Backblaze—which will back up an unlimited amount of data from your PC or Mac for $5 per month—has long offered the ability to have a flash drive or hard drive loaded with your data shipped to you if downloading your backups from the web would take too long, or be too onerous to your Internet plan. But it didn’t come cheap: Having a 128GB flash drive sent your way cost $99, while an external drive up to 4TB cost $189.
The new Hard Drive Recycling Program eliminates that fiscal burden. You’ll still need to pony up the cash up front for Backblaze to send a data-loaded hard drive your way, but under the new program, the company will fully refund the cost if you send the drive back after you offload your data. You’ll only need to pay for shipping.
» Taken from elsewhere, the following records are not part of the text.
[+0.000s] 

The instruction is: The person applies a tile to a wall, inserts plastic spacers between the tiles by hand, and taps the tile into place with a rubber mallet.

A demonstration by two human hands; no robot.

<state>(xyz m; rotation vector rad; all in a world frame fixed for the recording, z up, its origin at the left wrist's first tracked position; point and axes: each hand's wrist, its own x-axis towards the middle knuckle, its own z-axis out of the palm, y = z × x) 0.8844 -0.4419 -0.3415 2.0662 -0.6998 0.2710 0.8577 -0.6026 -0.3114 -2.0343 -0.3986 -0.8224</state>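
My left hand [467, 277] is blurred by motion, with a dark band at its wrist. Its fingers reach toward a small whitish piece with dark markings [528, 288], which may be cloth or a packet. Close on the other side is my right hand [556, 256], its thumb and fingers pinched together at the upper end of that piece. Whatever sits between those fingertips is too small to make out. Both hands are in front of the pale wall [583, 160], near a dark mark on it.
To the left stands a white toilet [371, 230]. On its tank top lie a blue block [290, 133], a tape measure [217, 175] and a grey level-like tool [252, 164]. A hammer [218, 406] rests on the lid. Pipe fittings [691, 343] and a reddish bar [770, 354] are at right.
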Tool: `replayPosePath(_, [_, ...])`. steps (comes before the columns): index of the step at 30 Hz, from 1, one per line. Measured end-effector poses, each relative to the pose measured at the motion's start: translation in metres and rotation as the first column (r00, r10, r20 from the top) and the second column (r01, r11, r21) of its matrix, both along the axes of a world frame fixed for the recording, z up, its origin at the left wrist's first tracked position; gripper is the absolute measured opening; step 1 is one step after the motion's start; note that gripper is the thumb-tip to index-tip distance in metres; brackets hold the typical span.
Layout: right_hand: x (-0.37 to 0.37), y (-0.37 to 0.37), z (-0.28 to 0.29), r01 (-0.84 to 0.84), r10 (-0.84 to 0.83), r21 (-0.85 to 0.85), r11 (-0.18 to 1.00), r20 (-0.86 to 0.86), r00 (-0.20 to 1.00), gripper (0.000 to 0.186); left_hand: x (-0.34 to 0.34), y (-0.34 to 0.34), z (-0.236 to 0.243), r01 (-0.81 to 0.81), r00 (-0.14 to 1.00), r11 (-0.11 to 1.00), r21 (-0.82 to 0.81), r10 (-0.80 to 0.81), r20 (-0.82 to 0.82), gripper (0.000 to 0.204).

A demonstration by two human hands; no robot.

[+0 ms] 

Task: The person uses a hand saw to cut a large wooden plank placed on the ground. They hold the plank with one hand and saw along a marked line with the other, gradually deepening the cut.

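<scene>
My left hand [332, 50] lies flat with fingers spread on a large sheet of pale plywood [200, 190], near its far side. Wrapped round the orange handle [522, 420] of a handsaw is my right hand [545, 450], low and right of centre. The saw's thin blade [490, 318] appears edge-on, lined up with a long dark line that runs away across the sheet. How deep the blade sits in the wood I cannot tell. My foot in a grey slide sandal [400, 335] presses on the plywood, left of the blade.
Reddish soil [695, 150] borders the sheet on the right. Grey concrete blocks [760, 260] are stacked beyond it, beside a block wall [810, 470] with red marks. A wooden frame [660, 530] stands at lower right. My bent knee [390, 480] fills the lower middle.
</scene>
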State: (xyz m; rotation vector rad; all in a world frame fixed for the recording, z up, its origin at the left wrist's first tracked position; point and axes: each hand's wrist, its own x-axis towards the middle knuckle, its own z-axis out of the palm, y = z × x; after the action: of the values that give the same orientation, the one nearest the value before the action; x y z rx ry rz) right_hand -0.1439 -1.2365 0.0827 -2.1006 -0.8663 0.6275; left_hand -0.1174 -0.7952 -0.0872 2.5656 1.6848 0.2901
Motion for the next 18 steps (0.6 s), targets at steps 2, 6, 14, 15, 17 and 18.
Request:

“As customers have more data and ISPs at times have caps, it becomes more important for customers to be able to get their data back via mail,” Backblaze CEO Gleb Budman told me (via a PR intermediary) over email.
You’ll need to return the hard drive within 30 days of receiving it, and Backblaze will refund your money when it receives the drive. But reusing and recycling hard drives begs the question: How will Backblaze ensure a hard drive loaded with your personal data isn’t sent out to someone else by accident?
“Backblaze uses standalone USB erase devices which are set to the DoD 5220.22-M 3-pass wipe standard,” Budman says. “This will securely remove any data on the drive.”
The Hard Drive Recycling Program will be available to anyone who subscribes to Backblaze’s personal backup service.
Why this matters: Budman’s right; as more and more of our lives goes digital, from movies to photos to game libraries, hard drives are filled more than ever before—and ISPs like Comcast are still maneuvering to profit from our unprecedented thirst for data. Giving customers access to physical backups for the cost of shipping alone removes a huge potential burden from the shoulders of Backblaze subscribers. It’ll be interesting to see if competing online backup providers—like Crashplan and Carbonite, which also offer to ship you data on a hard drive for a steep fee—follow in Backblaze’s footsteps.